I turned 16. I turned 17. And then the unexpected happened. I fell in love with a boy.
His name was Jason Lewis, and he had the large, warm eyes of a golden retriever puppy. Sitting under the stars, on a beach spangled with phosphorescent seaweed, I gave Jason his first kiss. We spent the summer living out of the pages of a tween romance novel. Then we dated for two years. When he said, “I love you,” I said—“I love you too.”
While I was dating Jason, and after we broke up for college, I forgot to worry about my sexuality. I nursed crushes on boys. I talked to my new friends about boys. I imagined what it would be like to date any of a multitude of fictional boys: Mr. Darcy in “Pride and Prejudice,” Johnny Castle in “Dirty Dancing,” Tim Riggins—and Matt Saracen, and Vince Howard, and Coach Taylor—in “Friday Night Lights.” Every once in a while the sight of two girls holding hands or a poster for a talk on “How To Be Gay” would ruffle the surface of an old feeling. No proof, I’d think, and cram the thought back into the depths.
I met Allison Cook the fall of my sophomore year. She sat next to me in my dorm’s shabby basement and asked me question after question after question while maintaining an intensity of eye contact that I’ve never encountered before or since. Under Allison’s gaze, I felt myself magnified, sharpened, and translated into Technicolor. Her inexhaustible interest made me feel inexhaustibly interesting. She kissed me as we lay on the heated pavement in front of the rare books library on a warm October night. I was shocked by the softness of her lips. I was shocked to discover that I wasn’t shocked that I wanted to kiss her again.

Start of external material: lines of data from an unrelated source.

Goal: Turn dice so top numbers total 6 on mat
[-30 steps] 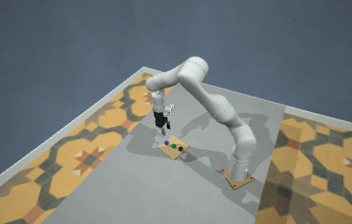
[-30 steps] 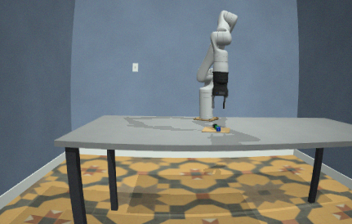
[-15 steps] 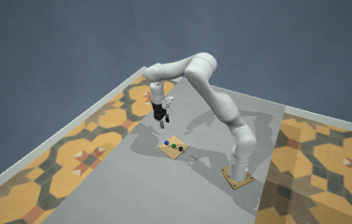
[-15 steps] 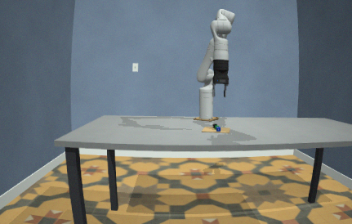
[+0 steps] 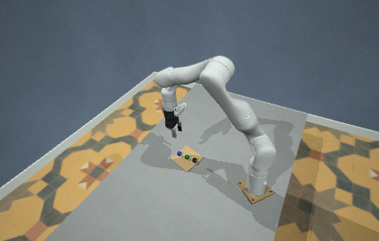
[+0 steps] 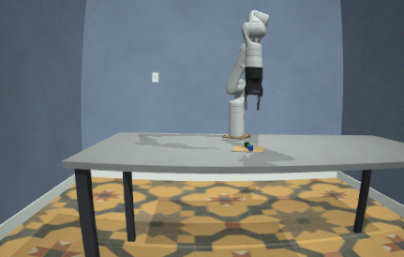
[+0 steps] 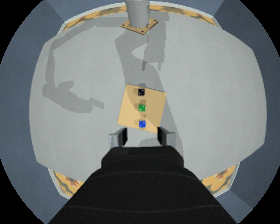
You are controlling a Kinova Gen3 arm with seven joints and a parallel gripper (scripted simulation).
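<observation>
A tan mat (image 5: 187, 167) (image 6: 259, 150) (image 7: 124, 117) lies on the grey table. A blue die (image 5: 178, 153) (image 6: 250, 148) (image 7: 142, 124), a green die (image 5: 186, 157) (image 7: 142, 108) and a black die (image 5: 194, 160) (image 7: 141, 92) stand in a row on it, apart from each other. The blue die is nearest the gripper in the wrist view, the black die nearest the arm's base. The numbers on top are too small to read. My gripper (image 5: 177, 132) (image 7: 142, 133) is open and empty, high above the table. In the exterior view the fingers point down well above the mat.
The arm's base plate (image 5: 253, 200) (image 6: 227, 137) (image 7: 143, 32) is fixed to the table (image 5: 120, 198) (image 6: 161, 157) (image 7: 216, 100) beyond the black die. The arm arches high over the table from the base to the gripper. Shadows of the arm fall across the table and mat.
</observation>
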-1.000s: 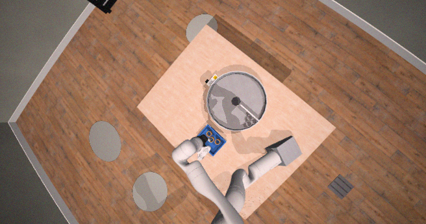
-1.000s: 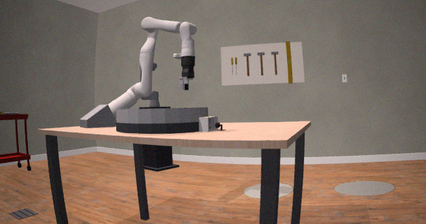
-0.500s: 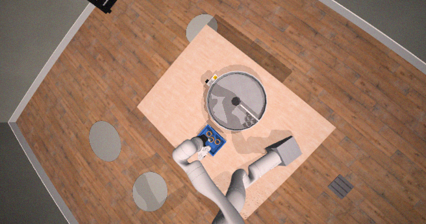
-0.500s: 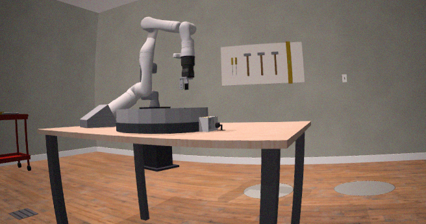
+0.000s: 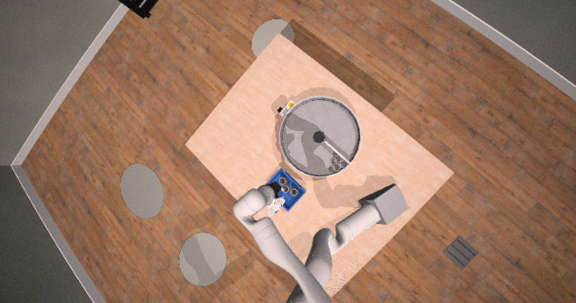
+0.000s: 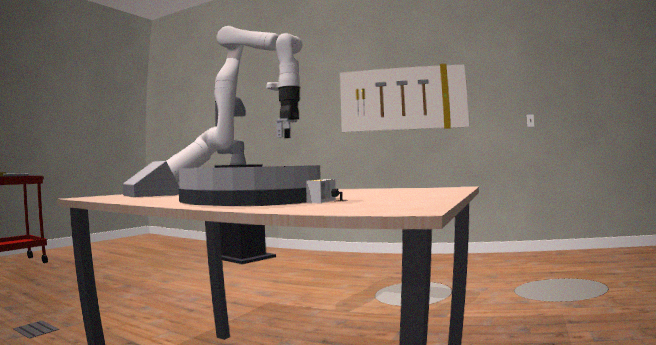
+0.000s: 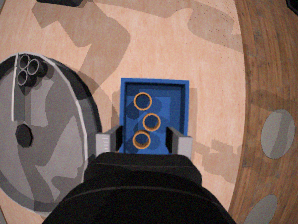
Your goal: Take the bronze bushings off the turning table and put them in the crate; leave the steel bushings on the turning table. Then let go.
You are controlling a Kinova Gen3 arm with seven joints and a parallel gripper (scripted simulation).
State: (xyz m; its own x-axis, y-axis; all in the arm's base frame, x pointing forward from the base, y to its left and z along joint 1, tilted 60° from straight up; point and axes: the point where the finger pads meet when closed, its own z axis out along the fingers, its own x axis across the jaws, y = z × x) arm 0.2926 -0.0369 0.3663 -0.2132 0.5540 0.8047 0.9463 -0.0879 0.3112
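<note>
The blue crate (image 5: 293, 181) (image 7: 155, 81) stands beside the turning table (image 5: 338, 114) (image 6: 250, 177) (image 7: 60, 135). Three bronze bushings, seen as orange-rimmed rings, are inside it: one farthest from my gripper (image 7: 134, 101), one in the middle (image 7: 151, 114) and one nearest (image 7: 141, 148). Three dark grey steel bushings (image 5: 337, 158) (image 7: 33, 60) stand grouped on the turning table by its thin pale bar. No bronze bushing shows on the turning table. My gripper (image 6: 283, 130) (image 7: 144, 135) is open and empty, high above the crate. The crate is hidden in the exterior view.
A small box with a yellow top part (image 5: 291, 104) (image 6: 320, 191) sits against the turning table's rim. The thin pale bar (image 5: 337, 151) (image 7: 15, 90) runs from the dark hub (image 5: 319, 137) (image 7: 24, 135) to the rim. The grey wedge-shaped arm base (image 5: 386, 204) (image 6: 150, 180) stands on the tabletop.
</note>
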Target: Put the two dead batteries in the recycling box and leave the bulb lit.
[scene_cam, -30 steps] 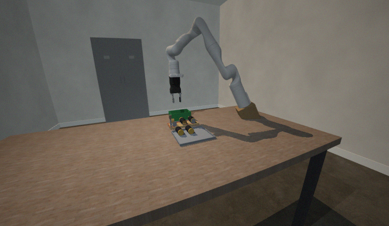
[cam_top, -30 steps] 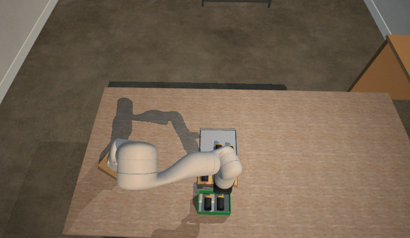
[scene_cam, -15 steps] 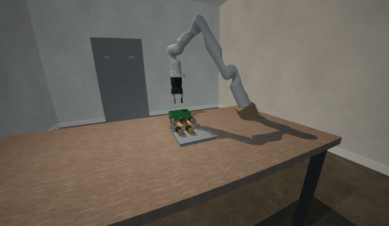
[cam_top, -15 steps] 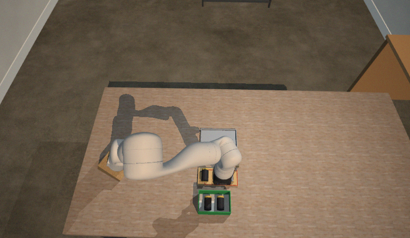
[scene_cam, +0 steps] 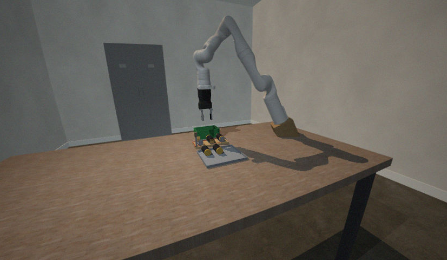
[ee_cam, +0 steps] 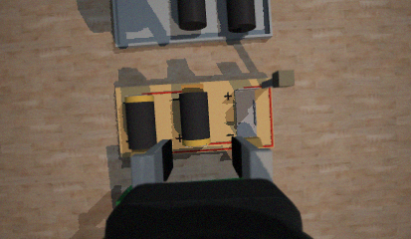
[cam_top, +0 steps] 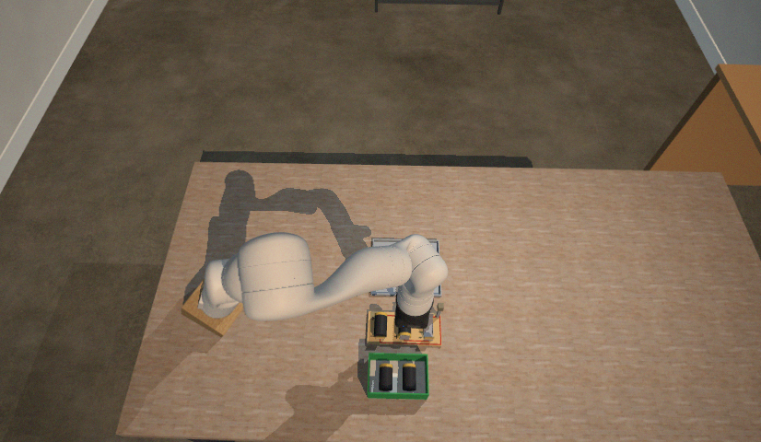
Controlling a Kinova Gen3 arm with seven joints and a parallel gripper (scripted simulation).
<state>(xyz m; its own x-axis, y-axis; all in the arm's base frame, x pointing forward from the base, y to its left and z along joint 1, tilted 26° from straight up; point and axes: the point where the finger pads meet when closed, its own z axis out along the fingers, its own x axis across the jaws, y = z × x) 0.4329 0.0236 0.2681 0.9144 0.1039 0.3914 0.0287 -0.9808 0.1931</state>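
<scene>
My gripper is open and empty, hanging high above the tan battery holder. The holder carries two black batteries with gold ends: one in the left slot and one in the middle slot. Its right slot, with a metal contact, is empty. The bulb at the holder's corner looks dull. The green recycling box stands on the table and holds two batteries. Two more batteries lie on the grey tray.
The arm's base block stands at the table's edge. My forearm hides most of the tray in the overhead view. Box, holder and tray sit in one close row. A wooden cabinet stands off the table.
</scene>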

A week later, Allison asked if we could talk. She told me that she didn’t want to get involved in a relationship. I told her that she shouldn’t assume I wanted a relationship (of course I did), and why couldn’t we just see where this went? She said no.

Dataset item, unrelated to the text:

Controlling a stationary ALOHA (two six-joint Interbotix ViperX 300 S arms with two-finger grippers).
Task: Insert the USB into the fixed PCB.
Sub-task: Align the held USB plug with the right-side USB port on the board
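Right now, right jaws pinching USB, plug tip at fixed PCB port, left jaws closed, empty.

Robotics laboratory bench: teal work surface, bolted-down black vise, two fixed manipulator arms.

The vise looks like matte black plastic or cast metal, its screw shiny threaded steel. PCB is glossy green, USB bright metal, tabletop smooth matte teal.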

But there it was. Finally, proof. I, Sophie Mendelson, liked girls. And even though I was crushed by Allison’s rejection, I was also exhilarated. Bisexual—now this word fit. Now it was mine.

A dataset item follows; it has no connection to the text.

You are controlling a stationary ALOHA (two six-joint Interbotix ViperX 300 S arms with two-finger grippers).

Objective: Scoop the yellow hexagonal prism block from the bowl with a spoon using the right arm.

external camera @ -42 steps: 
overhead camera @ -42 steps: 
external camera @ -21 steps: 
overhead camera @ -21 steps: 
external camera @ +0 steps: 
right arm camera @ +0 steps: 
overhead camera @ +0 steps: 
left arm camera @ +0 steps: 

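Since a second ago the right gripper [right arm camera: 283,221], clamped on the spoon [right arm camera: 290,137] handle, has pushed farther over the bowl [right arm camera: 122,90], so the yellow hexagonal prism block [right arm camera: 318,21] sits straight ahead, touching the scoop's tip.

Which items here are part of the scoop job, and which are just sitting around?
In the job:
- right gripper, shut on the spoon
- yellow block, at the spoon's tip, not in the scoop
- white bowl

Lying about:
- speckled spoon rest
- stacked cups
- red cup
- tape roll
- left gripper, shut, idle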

And so I stopped saying nothing.
First, I told my roommates. “Oh,” they said, “that’s cool.”
Then I told my parents. They said, “Oh! Okay.” Then I told my sister. She said, “Uh-huh.”
The universe proceeded with its business, so I proceeded with mine.
Junior year, I went to Thailand and there I met Sarah Decker, another student in my study abroad program. On weekday mornings we’d walk to the only espresso shop in Chiang Mai and sweat in the humidity as we sipped our steaming Americanos and held hands under the table because homosexuality was illegal in Thailand. I admired her arms—lean and muscular— and the way she made little kids laugh. We slept next to each other in a twin bed with lime green sheets covered in a repeating motif of cartoon puppies and the printed words “happy maggot.”
Having a girlfriend made my new identity even more real, and I loved it. Her hand on my back—proof. Making out on the fire escape—proof. Opening my book to find a folded note signed, “Love, Sarah”—proof. But at a certain point, I stopped making lists. I stopped caring about evidence. I started signing my notes, “Love, Sophie.”
Now, in the ping-pong volley of my relationship history, I’m seeing another boy. He knows I’m bi because these days, I don’t say nothing. I have plenty of proof, but that’s not what matters. When he asked me how I realized I wasn’t straight, I said— “I had a feeling.” A feeling, I’ve decided, is enough.
*All of the names in this essay have been changed.